What he meant by the last statement was that although he likes to let horses run out in paddocks and gives them very little stable time, and does not like pampering them, he never skimps on the feed he provides them with.
He said, “I am more of the old school in that I like to know what I am feeding them, rather than them feeding on something out of the ground where I don’t know what they are getting. It’s not that I don’t have some grazing, but it’s not grazing that I take into account when it comes to how much food they get a day. The grazing is just there to keep them occupied. So whether they are in a big paddock or are in one the size of a tennis court, the volume of food I give them from the bale or the bag is the same.”
Another interesting concept for the layman is that the horses are not fed separately.
John said, “They must fight for their food.”
Presumably that builds toughness and a winning attitude into the horses.
John uses Tesio a lot to help him with matings, but he likes to follow his own ideas too.
He said, “I like inbreeding a bit and there are certain crosses that I like that don’t have any scientific proof to them. I would never advocate my system to anybody, it is just a personal thing. Broodmare sires for me are an important factor. When picking young stallions before they are two expensive, I will only commit to one of these stallions after I have seen their foals. I have been fortunate as I have been right more than I have been wrong. There are no hard and fast rules and I don’t like some of these theories where they say a mare from stallion ‘A’ crossed with this stallion will work because of this horse, this horse and this horse, because it is often obvious that the cross will have a lot of success only because those stallions stood on the same farm as the mares and stallion ‘A’ stood there before them too, meaning there will be a lot of those crosses occurring.”
He continued, “On the broodmare sire line, I like to look at the first three dams and I also look at the female line.”
He added, “There are occasions when going a few generations back I will find something I like.”
John said about conformation from a breeding angle, “You have to know the conformation of your mare and of your stallion. For instance if you have a mare with a long back, then for me you don’t want to send her to a stallion with a long back, but rather choose a close coupled stallion. So you look for matches that can iron out faults or breed in good assets. i.e you try and get rid of a mare’s negatives through a stallion’s positives.”
He said trainers were big on conformation at the Sales, but he added, “If you go to a big race day with ten races of which about six are features and you stand at the winner’s enclosure and look at the victorious horses, you might be horrified if you are a big conformation person.

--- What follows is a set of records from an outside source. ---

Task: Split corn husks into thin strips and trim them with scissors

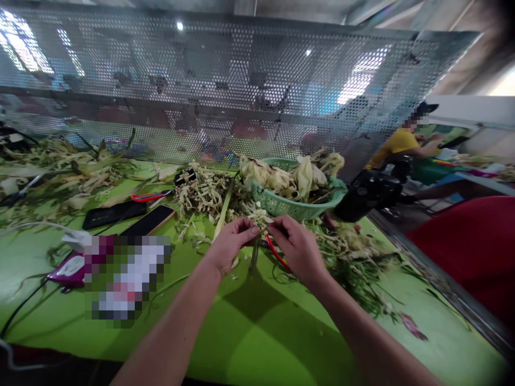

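Observation:
My left hand [232, 242] and my right hand [296, 245] meet over the front middle of the green table. Both are closed in a pinch, thumb against fingers, on a small bunch of pale dried husk strips [260, 216]. A thin greenish stalk [254, 256] hangs below the left fingertips; whether it belongs to the bunch I cannot tell. Beneath my right hand shows a red curved handle [276, 251], seemingly of scissors, partly hidden. A long flat pale-green strip [225, 209] lies just beyond my left hand, beside a heap of curled husk shreds [207, 195].
A green plastic basket [289, 208] holds dried husks behind my hands. Green sprigs [362, 281] lie at right; husks [60, 171] pile up at left. Phones [148, 222], red-handled scissors [151, 197] and a purple packet [72, 268] lie left. Perforated metal panel [209, 80] stands behind. A person [402, 142] sits far right.

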A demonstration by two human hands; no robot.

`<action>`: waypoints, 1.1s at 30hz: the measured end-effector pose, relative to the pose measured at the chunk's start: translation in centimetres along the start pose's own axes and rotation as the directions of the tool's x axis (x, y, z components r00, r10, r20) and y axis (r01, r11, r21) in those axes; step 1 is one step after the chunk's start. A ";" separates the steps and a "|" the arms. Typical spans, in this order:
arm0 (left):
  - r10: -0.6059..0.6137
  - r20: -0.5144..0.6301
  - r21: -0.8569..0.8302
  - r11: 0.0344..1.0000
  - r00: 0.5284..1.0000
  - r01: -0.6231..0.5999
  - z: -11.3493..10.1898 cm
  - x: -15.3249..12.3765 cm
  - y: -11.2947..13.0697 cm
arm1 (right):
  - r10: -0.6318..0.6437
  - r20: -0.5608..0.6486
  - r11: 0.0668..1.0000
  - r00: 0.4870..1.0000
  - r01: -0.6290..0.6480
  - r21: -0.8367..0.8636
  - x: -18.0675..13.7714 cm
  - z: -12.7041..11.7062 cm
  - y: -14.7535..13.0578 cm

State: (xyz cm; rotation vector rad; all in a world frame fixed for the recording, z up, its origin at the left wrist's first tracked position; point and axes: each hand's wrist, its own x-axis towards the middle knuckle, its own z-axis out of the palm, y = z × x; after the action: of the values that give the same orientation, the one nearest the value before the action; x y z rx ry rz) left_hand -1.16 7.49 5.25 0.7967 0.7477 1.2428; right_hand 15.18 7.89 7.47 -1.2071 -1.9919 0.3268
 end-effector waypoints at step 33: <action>-0.007 -0.167 0.028 1.000 0.986 0.012 -0.5 0.1 0.8 | -0.147 0.054 0.989 0.988 0.146 0.024 0.0 0.9 0.3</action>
State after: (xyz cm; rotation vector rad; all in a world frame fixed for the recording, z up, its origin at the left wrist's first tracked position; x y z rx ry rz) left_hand -1.94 7.77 5.68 0.7174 0.9054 1.3036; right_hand 14.77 8.15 6.70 -1.0424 -2.1073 0.3087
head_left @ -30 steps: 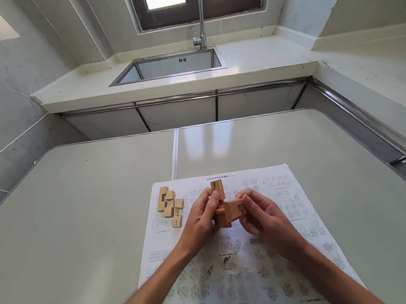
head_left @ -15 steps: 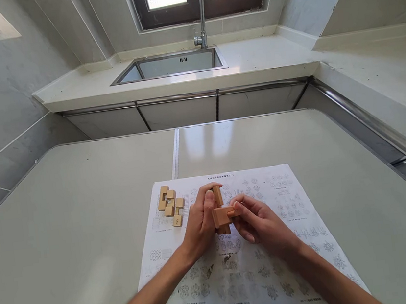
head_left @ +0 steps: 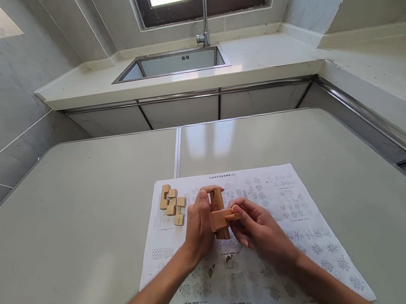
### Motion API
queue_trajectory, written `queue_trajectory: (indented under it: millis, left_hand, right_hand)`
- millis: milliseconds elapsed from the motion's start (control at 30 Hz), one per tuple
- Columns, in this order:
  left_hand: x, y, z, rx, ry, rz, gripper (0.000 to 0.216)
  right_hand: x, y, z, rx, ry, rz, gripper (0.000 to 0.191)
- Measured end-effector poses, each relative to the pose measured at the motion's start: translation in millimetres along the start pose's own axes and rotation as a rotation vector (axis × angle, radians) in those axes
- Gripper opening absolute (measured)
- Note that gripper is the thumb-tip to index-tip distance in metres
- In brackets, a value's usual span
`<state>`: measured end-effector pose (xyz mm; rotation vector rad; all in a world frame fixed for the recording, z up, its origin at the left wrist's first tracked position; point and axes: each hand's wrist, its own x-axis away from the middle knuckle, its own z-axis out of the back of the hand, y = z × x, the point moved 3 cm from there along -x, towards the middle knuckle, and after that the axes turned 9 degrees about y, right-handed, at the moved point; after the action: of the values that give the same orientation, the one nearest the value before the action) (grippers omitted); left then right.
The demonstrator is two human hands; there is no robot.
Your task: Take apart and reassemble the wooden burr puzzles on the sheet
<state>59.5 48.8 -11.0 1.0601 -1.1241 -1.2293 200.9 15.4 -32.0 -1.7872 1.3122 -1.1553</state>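
Above the printed sheet (head_left: 248,279), my left hand (head_left: 199,226) grips a partly joined wooden interlocking puzzle (head_left: 219,220), an upright notched bar crossed by a flat-lying one. My right hand (head_left: 258,221) pinches a slim wooden puzzle piece (head_left: 233,216) that reaches to the right side of the crossed bars. Whether that slim piece sits inside a notch or only rests against it, I cannot tell. Paler loose wooden puzzle pieces (head_left: 170,209) with notches lie on the sheet's upper left, left of my left hand.
The sheet bears printed diagrams and lies on a pale table (head_left: 68,227) with a seam strip (head_left: 177,152). Beyond it are a white counter (head_left: 261,56), a steel sink (head_left: 180,62) and a faucet (head_left: 204,13) below a window. A metal-edged ledge stands at the right.
The joined bars have turned slightly, so a dark mark on the upright bar now shows. My left thumb has shifted up off its face. The view has moved a little.
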Motion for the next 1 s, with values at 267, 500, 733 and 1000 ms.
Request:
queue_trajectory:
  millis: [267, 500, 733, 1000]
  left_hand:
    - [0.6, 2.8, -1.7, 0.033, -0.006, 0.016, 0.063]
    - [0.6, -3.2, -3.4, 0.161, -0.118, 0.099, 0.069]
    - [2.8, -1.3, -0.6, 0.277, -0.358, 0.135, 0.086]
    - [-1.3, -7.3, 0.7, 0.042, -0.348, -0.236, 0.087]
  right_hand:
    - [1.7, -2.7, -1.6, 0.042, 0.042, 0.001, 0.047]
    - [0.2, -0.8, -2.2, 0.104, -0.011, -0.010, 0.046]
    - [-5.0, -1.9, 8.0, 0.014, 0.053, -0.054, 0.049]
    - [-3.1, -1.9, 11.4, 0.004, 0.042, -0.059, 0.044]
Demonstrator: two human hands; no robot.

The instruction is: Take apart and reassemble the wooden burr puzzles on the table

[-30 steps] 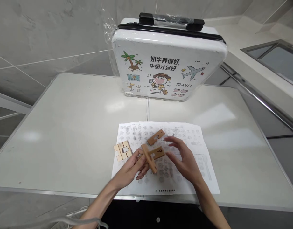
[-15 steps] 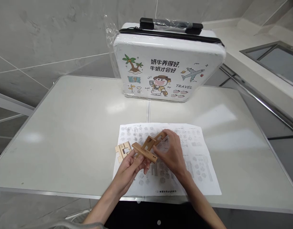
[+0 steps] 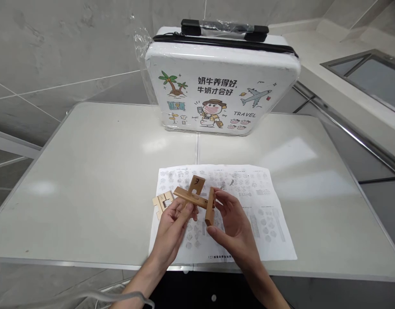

They run with all types of legs and shapes. Obviously you try and breed out conformational problems, because you know otherwise you are going to get a hiding at the Sales.”
He continued, “The back end to me is a lot more important than the front end. The front end keeps them up, but without the back end pushing them forward, it doesn’t matter how good the front end is.”
He said, “I breed much more for the hind end than the front end, but I do need to look at the front end because then I wouldn’t be able to sell the horse.”
John reckoned asking anybody which race they would like to win would return answers like the Met and the July and yet the incentives at the Sales through Sales races invariably necessitate a push to breed horses which will have early speed.
However, he reckoned the classic type might be making a comeback and said, “If you look at some of the stallions that are coming in they have more classic type pedigrees than before, like Ridgemont’s new stallion Hit The Road (More Than Ready), Jet Dark too and a few others. I think it might be coming back to the Met and the July rather than the Nursery’s.”
John himself likes to ideally breed a horse who will have some early speed and will be able to go on to win the big races.